BreatheSuite announced that the FDA has cleared the company’s disposable BreatheSuite MDI device, which attaches to the top of a standard metered dose inhaler canister to provide inhaler usage monitoring and feedback to the patient and to health care providers through an associated mobile app. According to BreatheSuite, the device has also been cleared by Canadian authorities.

BreatheSuite CEO Brett Vokey commented, “We are extremely excited to have obtained FDA clearance, which is a critical step in achieving our vision of improving the lives of respiratory patients worldwide.
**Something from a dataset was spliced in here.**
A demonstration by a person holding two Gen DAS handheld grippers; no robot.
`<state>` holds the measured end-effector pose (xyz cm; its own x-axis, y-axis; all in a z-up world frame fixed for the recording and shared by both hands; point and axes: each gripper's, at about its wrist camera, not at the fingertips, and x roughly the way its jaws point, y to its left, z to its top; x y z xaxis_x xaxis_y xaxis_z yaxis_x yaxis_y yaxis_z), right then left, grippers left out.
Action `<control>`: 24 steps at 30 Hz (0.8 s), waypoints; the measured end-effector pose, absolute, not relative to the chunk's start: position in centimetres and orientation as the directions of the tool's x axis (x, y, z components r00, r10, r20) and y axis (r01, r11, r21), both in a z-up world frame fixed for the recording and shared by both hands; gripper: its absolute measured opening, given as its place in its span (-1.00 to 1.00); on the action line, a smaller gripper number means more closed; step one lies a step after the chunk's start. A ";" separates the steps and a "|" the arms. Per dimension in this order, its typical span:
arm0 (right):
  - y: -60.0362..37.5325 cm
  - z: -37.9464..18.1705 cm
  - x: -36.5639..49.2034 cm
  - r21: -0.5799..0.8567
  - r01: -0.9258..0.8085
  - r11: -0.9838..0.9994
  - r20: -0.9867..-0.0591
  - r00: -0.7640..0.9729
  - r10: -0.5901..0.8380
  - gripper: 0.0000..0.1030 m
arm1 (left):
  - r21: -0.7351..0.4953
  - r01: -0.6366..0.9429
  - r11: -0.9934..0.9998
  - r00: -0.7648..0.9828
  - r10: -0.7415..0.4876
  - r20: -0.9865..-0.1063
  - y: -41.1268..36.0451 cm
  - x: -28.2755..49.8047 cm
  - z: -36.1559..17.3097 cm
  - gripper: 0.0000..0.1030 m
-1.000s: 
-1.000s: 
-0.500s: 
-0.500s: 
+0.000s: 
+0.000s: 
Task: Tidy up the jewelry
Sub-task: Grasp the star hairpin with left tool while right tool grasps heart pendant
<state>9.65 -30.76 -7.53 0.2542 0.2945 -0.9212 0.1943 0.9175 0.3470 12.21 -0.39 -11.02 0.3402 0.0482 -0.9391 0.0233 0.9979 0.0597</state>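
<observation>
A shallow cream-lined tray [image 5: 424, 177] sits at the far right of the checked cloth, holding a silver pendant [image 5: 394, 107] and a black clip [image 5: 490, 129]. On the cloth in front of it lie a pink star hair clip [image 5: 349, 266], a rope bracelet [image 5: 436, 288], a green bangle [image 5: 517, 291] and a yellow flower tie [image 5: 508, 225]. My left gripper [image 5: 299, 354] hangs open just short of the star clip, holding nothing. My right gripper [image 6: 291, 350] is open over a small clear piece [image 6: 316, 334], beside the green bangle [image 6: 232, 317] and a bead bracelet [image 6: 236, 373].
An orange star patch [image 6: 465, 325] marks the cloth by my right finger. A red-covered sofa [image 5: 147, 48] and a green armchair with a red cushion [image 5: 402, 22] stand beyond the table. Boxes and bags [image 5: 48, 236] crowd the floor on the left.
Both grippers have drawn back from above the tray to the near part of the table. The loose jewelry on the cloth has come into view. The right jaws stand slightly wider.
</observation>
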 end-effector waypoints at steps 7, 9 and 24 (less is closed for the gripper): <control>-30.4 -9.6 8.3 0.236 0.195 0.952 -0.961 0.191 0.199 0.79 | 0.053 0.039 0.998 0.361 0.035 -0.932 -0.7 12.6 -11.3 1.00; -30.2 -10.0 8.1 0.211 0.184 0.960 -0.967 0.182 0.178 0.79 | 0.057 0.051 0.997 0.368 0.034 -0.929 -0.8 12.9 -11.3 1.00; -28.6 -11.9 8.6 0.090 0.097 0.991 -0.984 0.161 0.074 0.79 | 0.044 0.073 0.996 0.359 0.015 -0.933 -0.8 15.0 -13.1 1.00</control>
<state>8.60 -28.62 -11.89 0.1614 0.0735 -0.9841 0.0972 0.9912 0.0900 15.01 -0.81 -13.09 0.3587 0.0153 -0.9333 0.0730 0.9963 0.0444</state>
The COVID-19 pandemic has underscored that now is the time for remote patient monitoring to take a front seat in providing better, more transparent care for all people with asthma or COPD. With FDA clearance, we are poised to become a leader in providing actionable insights to people with asthma or COPD across the United States.”

Chief Scientific Officer Meshari F. Alwashmi added, “By having a real-time way to digitally monitor and provide feedback to patients, we hope to enhance healthcare outcomes. Furthermore, having an objective measure of adherence and technique from each user with asthma and COPD will advance the sphere of knowledge regarding the effectiveness of inhaled medications.”

Earlier this year, the Canadian company said that it had raised $1.2 million for distribution of the monitoring system and for further product development.

Read the BreatheSuite press release.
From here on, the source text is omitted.